Your goal
Below is a listing to repeat exactly, with its pictures left out.
Dataset excerpt Block Start
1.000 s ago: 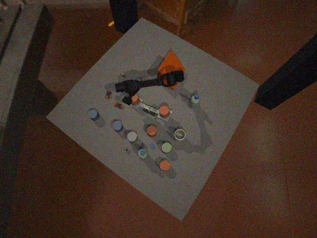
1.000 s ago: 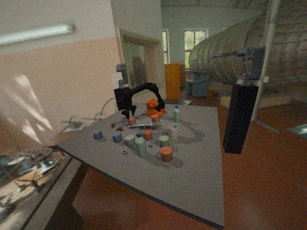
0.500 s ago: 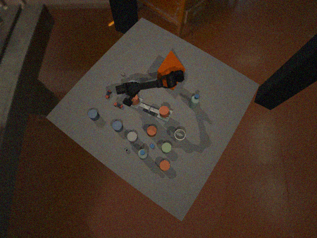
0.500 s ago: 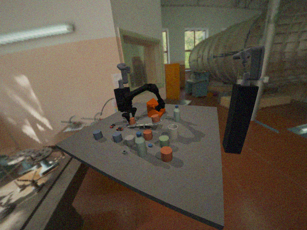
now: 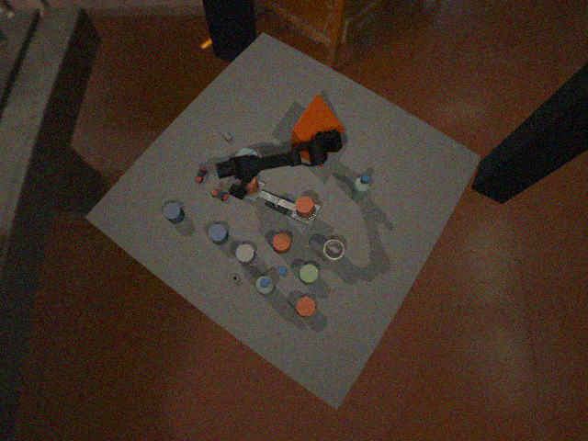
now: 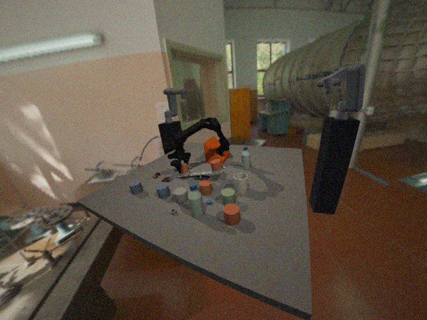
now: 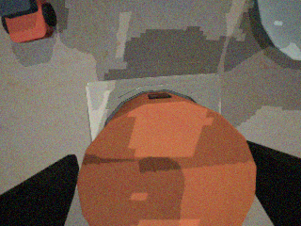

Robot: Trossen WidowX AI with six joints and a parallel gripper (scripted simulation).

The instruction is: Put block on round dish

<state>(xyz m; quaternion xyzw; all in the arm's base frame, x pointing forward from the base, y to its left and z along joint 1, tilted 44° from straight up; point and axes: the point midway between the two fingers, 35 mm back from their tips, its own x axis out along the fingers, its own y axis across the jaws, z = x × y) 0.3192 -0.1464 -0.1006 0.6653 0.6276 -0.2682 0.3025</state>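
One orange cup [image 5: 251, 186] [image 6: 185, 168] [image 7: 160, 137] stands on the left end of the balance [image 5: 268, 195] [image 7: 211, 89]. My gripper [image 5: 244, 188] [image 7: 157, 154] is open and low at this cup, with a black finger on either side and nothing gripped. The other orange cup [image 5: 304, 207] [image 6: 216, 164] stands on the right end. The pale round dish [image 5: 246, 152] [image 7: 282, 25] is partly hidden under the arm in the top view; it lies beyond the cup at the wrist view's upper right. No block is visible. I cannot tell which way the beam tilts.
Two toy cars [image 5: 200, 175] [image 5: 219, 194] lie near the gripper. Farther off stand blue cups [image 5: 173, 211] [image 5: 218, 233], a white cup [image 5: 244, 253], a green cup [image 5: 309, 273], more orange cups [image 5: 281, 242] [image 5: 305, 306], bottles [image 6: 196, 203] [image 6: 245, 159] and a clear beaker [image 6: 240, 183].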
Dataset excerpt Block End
Task result
1.000 s ago: 
1.000 s ago: 
0.500 s ago: 
0.500 s ago: 
now: 
now: 
now: 

Robot: Trossen WidowX AI with six joints and a parallel gripper (scripted simulation).

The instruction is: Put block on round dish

<state>(xyz m; quaternion xyzw; all in the arm's base frame, x pointing forward from the base, y to its left and z along joint 1, tilted 44° from straight up; point and axes: the point midway between the two fingers, 35 mm back from their tips, its own x axis out along the fingers, its own y axis across the jaws, z = x × y) 0.3192 -0.1464 -0.1006 0.6653 0.6276 -0.2682 0.3025</state>
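One orange cup [image 5: 251, 186] [image 6: 185, 168] [image 7: 160, 137] stands on the left end of the balance [image 5: 268, 195] [image 7: 211, 89]. My gripper [image 5: 244, 188] [image 7: 157, 154] is open and low at this cup, with a black finger on either side and nothing gripped. The other orange cup [image 5: 304, 207] [image 6: 216, 164] stands on the right end. The pale round dish [image 5: 246, 152] [image 7: 282, 25] is partly hidden under the arm in the top view; it lies beyond the cup at the wrist view's upper right. No block is visible. I cannot tell which way the beam tilts.
Two toy cars [image 5: 200, 175] [image 5: 219, 194] lie near the gripper. Farther off stand blue cups [image 5: 173, 211] [image 5: 218, 233], a white cup [image 5: 244, 253], a green cup [image 5: 309, 273], more orange cups [image 5: 281, 242] [image 5: 305, 306], bottles [image 6: 196, 203] [image 6: 245, 159] and a clear beaker [image 6: 240, 183].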

Nothing else belongs in the output.